= Aleš Strojnik =

Aleš Strojnik (also known as Alex Strojnik, May 21, 1921 – November 6, 1995) was a Slovenian American aerodynamicist and aircraft designer specializing in low-speed drag reduction. He was also a pioneer and professor in physics and high-energy electron microscopy, and retired from teaching and research at Arizona State University in Tempe, Arizona. His daughter, Marija Strojnik Scholl, took interest in optics at an early age when she was accompanying her father to work, and went on to become a prominent astrophysicist.

Strojnik was born and educated in Ljubljana, Slovenia, Yugoslavia. He was imprisoned at the Gonars concentration camp during World War II along with thousands of other ethnic Slovenes by the Fascist Italian authorities of the Province of Ljubljana. After the war, Strojnik returned to academia and research. He is called by some "the first Slovenian biomedical engineer", and he was influential in cultivating a sense of quality among his students.

Strojnik had some training in, and passion for, aeronautical engineering. His first aircraft design, which he built in Slovenia (then part of Yugoslavia) in 1945, was called the S-1. It was a flying-wing glider. After suffering a fractured skull and broken nose in crashing the S-1, he abandoned the design.

Strojnik's pursuit of quality in science landed him on the wrong side of Slovenian academia, controlled after the war by the Yugoslav Partisans of Josip Broz Tito's postwar Communist government. Strojnik's article "Who Is a Scientist" appeared in the communist publication Nova Obzorja (New Horizon).

That article made [Strojnik] universally resented in the Slovenian academic circles because it exposed the rotten core of the Slovenian academia. It was advisable for Strojnik to look for employment abroad...The result was a visiting appointment for Strojnik at Cornell University in electron microscopy. Later Strojnik became full professor at the Arizona State University in Tempe.

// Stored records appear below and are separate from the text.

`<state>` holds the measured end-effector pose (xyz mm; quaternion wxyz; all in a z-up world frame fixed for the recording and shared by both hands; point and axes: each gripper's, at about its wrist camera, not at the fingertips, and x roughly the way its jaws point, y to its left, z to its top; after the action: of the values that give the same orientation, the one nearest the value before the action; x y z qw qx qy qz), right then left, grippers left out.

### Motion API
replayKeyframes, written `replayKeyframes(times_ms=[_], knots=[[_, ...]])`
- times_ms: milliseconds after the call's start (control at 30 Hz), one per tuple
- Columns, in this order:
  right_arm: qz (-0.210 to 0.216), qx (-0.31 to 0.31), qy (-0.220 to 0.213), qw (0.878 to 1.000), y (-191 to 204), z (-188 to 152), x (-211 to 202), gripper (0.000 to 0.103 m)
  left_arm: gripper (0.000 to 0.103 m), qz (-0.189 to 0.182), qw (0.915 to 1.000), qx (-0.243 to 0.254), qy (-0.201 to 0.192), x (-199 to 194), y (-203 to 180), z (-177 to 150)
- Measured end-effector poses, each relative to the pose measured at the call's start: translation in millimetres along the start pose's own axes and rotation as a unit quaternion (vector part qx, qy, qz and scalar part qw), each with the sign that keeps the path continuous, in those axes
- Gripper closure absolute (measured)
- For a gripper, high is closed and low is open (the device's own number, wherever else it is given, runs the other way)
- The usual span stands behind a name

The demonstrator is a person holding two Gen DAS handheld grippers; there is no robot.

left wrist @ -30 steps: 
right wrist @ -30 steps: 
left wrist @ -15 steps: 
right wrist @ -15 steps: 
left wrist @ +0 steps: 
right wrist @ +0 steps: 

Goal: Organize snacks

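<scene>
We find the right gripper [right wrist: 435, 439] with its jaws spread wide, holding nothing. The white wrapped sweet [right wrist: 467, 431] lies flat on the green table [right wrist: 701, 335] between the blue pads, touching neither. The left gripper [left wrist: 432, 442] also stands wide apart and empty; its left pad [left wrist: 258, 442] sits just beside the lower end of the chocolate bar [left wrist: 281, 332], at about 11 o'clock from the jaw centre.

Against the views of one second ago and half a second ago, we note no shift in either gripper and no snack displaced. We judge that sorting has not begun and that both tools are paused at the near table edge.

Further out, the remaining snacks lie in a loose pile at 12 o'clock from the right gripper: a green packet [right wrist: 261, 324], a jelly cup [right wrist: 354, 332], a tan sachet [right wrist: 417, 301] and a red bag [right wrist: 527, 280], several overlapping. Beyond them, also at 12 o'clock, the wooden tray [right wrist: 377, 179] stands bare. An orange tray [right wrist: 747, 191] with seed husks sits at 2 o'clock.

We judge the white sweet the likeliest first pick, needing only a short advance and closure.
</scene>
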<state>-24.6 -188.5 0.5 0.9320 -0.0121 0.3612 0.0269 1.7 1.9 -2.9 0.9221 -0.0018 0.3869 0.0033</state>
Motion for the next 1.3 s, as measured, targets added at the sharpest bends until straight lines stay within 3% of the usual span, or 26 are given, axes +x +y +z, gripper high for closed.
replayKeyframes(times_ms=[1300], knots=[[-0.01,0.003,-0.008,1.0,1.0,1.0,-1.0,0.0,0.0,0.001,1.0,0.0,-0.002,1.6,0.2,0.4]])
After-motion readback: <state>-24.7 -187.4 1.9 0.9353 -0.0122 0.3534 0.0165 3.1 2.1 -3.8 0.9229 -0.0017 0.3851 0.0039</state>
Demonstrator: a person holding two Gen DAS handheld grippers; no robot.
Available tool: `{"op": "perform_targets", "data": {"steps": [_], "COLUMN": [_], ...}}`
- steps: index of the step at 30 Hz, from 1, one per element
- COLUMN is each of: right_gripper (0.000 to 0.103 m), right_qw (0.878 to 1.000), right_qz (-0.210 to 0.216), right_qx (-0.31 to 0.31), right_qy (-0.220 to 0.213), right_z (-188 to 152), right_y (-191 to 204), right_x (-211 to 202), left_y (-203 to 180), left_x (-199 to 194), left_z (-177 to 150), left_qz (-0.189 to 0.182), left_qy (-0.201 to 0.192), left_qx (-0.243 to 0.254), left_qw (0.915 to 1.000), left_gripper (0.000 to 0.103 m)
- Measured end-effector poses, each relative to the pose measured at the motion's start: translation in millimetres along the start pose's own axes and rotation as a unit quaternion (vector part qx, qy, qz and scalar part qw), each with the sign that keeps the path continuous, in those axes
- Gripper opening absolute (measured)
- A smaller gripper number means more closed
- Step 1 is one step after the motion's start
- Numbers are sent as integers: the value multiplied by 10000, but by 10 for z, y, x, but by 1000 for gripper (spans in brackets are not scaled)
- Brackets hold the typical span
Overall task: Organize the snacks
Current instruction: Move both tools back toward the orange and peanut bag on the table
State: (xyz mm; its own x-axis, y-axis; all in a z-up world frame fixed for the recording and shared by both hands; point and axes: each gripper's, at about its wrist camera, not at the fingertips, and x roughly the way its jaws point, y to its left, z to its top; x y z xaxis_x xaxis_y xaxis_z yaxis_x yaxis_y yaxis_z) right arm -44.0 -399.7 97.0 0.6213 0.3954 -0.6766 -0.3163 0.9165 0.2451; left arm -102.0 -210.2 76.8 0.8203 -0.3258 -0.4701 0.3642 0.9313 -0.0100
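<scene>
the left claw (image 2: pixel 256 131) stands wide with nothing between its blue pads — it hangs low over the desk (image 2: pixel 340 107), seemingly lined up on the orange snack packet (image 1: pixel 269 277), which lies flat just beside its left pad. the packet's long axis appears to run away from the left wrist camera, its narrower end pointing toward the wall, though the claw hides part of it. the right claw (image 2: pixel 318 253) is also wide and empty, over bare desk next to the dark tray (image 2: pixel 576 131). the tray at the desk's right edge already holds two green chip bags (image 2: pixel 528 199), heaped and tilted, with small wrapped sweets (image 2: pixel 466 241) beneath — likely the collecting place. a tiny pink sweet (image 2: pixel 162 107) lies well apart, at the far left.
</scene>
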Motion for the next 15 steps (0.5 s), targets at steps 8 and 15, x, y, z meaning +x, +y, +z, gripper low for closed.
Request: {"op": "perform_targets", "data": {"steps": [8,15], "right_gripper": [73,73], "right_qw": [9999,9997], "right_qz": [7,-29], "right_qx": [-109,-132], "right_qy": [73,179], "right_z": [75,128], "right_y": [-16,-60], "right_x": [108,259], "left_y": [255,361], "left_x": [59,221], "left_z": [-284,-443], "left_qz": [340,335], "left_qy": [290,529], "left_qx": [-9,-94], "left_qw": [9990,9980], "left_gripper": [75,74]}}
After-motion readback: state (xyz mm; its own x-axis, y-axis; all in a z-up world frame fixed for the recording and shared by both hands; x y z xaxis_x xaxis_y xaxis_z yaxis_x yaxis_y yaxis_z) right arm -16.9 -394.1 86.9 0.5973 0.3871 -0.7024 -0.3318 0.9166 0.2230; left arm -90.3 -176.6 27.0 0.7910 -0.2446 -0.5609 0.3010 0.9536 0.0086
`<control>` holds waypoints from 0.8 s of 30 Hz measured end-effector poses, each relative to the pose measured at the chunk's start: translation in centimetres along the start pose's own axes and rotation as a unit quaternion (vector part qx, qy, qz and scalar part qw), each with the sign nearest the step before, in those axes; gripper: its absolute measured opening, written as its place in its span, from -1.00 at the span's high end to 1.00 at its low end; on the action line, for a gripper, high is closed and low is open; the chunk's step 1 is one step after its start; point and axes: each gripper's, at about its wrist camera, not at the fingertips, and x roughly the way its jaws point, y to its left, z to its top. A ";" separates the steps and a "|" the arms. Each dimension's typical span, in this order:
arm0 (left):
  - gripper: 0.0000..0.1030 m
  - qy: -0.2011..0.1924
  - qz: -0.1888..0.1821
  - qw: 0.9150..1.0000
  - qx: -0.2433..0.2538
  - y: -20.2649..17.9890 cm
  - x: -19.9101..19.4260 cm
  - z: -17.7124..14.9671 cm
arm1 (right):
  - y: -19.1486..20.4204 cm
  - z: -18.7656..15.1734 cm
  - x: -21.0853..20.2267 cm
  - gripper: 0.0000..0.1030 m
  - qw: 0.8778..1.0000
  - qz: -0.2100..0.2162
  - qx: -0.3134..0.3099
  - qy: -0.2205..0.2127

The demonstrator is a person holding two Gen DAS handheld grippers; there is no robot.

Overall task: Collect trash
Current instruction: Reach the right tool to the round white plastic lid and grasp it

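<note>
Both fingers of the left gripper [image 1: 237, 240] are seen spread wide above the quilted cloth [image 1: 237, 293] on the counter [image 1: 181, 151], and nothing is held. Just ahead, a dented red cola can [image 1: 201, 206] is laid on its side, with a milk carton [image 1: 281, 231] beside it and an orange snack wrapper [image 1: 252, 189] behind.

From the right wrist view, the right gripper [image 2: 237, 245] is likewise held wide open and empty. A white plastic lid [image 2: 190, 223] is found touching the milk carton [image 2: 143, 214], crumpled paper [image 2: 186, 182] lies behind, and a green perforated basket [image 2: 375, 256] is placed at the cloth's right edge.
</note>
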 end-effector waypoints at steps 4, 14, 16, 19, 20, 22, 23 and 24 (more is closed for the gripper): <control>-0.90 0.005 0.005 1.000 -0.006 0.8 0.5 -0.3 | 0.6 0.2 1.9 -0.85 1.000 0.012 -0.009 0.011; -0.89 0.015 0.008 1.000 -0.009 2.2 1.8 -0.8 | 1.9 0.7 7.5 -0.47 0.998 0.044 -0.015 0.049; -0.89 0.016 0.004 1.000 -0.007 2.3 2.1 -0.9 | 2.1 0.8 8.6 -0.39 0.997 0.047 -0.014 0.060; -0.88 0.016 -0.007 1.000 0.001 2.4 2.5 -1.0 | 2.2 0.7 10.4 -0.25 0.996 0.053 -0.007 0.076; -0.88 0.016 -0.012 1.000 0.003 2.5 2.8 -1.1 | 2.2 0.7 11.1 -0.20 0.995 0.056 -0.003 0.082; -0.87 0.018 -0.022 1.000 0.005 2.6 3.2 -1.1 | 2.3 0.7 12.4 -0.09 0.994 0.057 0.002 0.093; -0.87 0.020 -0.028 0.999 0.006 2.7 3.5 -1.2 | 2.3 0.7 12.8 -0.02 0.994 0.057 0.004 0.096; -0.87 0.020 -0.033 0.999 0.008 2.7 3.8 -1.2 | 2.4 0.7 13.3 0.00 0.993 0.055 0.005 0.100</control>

In addition to his academic career, after immigrating to the United States, Strojnik continued the pursuit of his passion for aviation and aircraft design. The Strojnik S-2 self-launching sailplane, the S-4 and S-5 sport planes, and Strojnik's Laminar Aircraft three-volume book series had great impact on light aircraft design. The S-4 "Laminar Magic" set a U.S. national aviation speed record in Fédération Aéronautique Internationale (FAI) Category C-1a/0 (European microlight, under 300 kg gross weight) in 1987. Strojnik also wrote a much earlier book entitled Človek je dobil krila ("Man Got His Wings") in Slovene, which was published in 1947.

Strojnik had four sons and a daughter.